An event at St Thomas’ Primary School in Neilston, yesterday, celebrated female engineers and gave an insight into the daily work life, for over 50 youngsters aged 9-11 to understand what a career in engineering entails.
In light of a nationwide push to encourage girls into STEM subjects and plug the skills gap in engineering, headmaster of St Thomas’ School, Brendan Docherty, said: “I am keen to be involved in initiatives that support the development of our children as we are aiming to drive forward STEM across the school.”
The presentation saw three of Star’s female engineers share their stories about how they entered the industry from different paths and different kind of roles they have. The children were each given an official T-shirt issued by the Women in Engineering Society to commemorate International Women in Engineering Day on June 23.
Children at the event heard some of the reasons why they should choose a career in engineering. Star Refrigeration design engineer Claire Syme described how engineers tackle some of the world’s most pressing problems. “You could help fight climate change by designing environmentally friendly engineering solutions to improve our lives. You could join a team that designs driverless vehicles. You could work with materials and chemicals to design sports clothing, and even design robots to do your housework chores. Engineering and technology is found in practically every industry. Whatever you’re into, there are lots of engineering opportunities to choose from,” Syme said.

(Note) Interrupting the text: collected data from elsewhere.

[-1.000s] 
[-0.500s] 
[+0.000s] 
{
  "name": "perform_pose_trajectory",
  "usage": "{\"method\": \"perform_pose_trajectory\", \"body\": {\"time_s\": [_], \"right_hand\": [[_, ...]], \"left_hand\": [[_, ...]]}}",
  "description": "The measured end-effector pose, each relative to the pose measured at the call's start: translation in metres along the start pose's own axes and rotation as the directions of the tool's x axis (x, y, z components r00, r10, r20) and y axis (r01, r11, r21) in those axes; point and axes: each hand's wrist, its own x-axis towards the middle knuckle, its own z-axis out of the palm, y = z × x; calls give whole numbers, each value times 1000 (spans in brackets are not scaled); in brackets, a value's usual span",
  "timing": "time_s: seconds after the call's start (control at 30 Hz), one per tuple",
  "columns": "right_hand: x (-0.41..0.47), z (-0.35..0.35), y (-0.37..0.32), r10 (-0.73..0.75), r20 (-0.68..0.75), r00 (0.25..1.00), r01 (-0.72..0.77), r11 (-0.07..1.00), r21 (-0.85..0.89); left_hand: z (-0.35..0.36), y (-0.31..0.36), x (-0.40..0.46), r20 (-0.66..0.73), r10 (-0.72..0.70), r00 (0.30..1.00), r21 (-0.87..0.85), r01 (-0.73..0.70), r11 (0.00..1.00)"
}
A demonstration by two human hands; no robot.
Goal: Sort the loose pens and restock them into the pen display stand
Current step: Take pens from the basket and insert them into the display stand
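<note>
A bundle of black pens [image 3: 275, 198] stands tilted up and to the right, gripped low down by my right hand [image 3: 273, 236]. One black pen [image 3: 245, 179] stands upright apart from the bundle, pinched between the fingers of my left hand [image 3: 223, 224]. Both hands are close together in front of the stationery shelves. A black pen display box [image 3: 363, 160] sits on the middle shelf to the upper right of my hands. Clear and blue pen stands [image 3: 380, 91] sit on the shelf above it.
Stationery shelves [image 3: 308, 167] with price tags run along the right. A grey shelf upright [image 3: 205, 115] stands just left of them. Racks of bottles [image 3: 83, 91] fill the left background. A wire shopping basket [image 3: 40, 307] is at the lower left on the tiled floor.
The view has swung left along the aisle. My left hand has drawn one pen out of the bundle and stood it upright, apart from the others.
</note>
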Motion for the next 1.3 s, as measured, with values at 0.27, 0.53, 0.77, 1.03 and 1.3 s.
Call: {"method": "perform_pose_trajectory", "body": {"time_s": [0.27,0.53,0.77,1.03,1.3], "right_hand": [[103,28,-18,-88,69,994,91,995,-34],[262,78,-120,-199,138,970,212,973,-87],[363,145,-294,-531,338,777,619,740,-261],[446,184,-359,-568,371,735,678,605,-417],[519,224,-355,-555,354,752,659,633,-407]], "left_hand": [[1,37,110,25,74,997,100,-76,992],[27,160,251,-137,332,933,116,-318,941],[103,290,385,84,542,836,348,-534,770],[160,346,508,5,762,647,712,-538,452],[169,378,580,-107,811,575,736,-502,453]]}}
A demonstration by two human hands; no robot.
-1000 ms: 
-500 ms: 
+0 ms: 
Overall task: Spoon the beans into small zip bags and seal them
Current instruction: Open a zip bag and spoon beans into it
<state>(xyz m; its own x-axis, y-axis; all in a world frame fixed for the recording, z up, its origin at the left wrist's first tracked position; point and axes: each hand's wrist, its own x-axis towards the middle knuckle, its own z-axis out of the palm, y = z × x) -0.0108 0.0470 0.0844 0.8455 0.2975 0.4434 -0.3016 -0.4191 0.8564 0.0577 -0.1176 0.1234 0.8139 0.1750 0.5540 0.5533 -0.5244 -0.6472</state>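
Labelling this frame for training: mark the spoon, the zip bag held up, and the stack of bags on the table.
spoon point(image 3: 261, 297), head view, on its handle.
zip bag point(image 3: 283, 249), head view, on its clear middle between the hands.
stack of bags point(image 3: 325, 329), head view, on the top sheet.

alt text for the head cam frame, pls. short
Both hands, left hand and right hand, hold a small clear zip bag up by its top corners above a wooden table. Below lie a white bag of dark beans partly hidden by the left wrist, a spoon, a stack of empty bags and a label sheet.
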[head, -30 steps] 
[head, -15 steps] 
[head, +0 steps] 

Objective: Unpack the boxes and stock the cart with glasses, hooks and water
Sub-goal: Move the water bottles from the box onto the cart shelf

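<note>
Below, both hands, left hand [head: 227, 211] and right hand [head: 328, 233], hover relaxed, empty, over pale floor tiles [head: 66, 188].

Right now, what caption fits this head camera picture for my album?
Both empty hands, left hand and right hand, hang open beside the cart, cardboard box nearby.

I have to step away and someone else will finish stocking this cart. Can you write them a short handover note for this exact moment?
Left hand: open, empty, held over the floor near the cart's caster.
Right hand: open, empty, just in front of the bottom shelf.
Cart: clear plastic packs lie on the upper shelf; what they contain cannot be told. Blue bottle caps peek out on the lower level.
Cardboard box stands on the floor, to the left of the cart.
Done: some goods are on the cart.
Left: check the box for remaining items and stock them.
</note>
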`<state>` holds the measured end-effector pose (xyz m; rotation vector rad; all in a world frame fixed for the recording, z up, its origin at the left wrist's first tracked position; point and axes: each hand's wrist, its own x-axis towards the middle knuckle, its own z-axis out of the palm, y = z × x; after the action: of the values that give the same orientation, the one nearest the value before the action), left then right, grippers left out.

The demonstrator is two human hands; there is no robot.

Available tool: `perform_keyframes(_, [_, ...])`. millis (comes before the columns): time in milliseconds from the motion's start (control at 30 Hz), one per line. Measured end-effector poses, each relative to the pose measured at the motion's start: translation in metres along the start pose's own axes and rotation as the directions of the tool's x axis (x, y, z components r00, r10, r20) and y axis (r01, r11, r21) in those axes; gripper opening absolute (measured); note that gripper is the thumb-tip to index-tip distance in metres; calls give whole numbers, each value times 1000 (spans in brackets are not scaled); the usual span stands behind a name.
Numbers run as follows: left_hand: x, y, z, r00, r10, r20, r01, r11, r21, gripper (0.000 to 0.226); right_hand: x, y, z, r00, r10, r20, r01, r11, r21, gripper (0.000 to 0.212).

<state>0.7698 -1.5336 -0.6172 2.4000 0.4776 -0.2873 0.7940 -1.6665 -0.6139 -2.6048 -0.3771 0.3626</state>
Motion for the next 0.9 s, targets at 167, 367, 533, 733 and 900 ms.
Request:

Currently, only 9% of the UK engineering workforce is female according to research by The Institution of Engineering and Technology. There are still cultural and societal barriers preventing women from entering the engineering industry. There are misconceptions about what being an engineer actually involves, and the ability required to undertake an engineering degree. A lack of knowledge about the different types of engineering careers can make girls think it is too difficult or not creative and attractive enough to pursue.
Ann Flanagan, one of Star’s consultant engineers said, “We hope to change perceptions amongst children, especially girls, by showing them how diverse and creative engineering jobs can be and that’s why we brought to life stories of working female engineers. Most youngsters are unaware of the crucial role refrigeration plays in our everyday lives. Food and beverages production, the data centres necessary for social media and the internet, medicines production to cure illnesses and leisure activities including ice skating and curling, all require some form of mechanical cooling.”
“The kids are now more interested in the diversity of options in the engineering industry and hopefully inspired by our individual stories,” she added.